WHAT THE EXERCISE ASKS -
Give the lines of the material verbatim, from the first line to the line with "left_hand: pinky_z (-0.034", including both.
____
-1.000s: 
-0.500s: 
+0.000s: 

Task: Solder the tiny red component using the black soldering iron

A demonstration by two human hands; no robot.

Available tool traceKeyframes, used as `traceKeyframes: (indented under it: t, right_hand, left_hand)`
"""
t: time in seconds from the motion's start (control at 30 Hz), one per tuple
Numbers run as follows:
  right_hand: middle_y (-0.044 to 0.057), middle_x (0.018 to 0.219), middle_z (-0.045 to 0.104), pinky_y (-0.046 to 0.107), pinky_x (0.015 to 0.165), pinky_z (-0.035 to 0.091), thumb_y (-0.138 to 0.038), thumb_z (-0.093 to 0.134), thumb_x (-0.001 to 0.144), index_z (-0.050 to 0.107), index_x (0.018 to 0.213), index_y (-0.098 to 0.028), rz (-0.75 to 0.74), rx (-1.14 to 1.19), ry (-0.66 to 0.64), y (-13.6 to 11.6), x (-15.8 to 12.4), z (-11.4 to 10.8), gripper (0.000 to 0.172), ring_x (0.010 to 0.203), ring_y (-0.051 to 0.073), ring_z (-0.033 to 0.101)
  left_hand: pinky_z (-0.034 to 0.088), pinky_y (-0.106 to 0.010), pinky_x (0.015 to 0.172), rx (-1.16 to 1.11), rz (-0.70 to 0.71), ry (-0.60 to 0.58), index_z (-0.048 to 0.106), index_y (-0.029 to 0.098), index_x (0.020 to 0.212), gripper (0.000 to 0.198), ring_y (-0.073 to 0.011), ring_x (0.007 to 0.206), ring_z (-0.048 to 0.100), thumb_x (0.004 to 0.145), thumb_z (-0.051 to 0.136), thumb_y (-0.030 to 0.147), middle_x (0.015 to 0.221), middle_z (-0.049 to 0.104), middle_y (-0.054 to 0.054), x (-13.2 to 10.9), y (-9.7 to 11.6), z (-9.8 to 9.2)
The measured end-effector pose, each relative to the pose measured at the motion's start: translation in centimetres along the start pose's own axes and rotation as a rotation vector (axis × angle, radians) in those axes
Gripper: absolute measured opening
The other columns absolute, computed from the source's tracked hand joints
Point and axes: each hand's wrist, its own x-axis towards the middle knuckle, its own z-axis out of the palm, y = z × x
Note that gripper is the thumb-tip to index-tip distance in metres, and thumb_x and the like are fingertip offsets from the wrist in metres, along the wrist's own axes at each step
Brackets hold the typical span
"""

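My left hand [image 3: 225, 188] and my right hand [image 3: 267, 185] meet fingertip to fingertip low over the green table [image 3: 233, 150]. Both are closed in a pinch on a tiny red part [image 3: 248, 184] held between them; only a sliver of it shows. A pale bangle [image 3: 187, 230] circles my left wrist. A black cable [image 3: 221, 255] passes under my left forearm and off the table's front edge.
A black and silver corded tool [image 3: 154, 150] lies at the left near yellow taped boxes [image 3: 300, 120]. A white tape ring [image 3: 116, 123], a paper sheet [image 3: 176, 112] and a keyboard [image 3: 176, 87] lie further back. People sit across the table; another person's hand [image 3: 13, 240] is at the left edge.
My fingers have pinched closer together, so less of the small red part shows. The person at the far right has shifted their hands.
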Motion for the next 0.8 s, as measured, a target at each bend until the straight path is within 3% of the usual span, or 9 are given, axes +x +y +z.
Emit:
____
TASK SOLUTION -
-1.000s: 
-0.500s: 
+0.000s: 

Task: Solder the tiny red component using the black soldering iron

A demonstration by two human hands; no robot.

Available tool traceKeyframes, used as `traceKeyframes: (indented under it: t, right_hand, left_hand)`
"""
t: time in seconds from the motion's start (control at 30 Hz), one per tuple
Numbers run as follows:
  right_hand: middle_y (-0.044 to 0.057), middle_x (0.018 to 0.219), middle_z (-0.045 to 0.104), pinky_y (-0.046 to 0.107), pinky_x (0.015 to 0.165), pinky_z (-0.035 to 0.091), thumb_y (-0.138 to 0.038), thumb_z (-0.093 to 0.134), thumb_x (-0.001 to 0.144), index_z (-0.050 to 0.107), index_x (0.018 to 0.213), index_y (-0.098 to 0.028), rz (-0.75 to 0.74), rx (-1.14 to 1.19), ry (-0.66 to 0.64), y (-13.6 to 11.6), x (-15.8 to 12.4), z (-11.4 to 10.8), gripper (0.000 to 0.172), ring_x (0.010 to 0.203), ring_y (-0.051 to 0.073), ring_z (-0.033 to 0.101)
  left_hand: pinky_z (-0.034 to 0.088), pinky_y (-0.106 to 0.010), pinky_x (0.015 to 0.172), rx (-1.16 to 1.11), rz (-0.70 to 0.71), ry (-0.60 to 0.58), index_z (-0.048 to 0.106), index_y (-0.029 to 0.098), index_x (0.020 to 0.212), gripper (0.000 to 0.198), ring_y (-0.073 to 0.011), ring_x (0.007 to 0.206), ring_z (-0.048 to 0.100), thumb_x (0.004 to 0.145), thumb_z (-0.051 to 0.136), thumb_y (-0.030 to 0.147), middle_x (0.015 to 0.221), middle_z (-0.049 to 0.104), middle_y (-0.054 to 0.054), x (-13.2 to 10.9), y (-9.7 to 11.6), z (-9.8 to 9.2)

This finishes the answer to the exercise.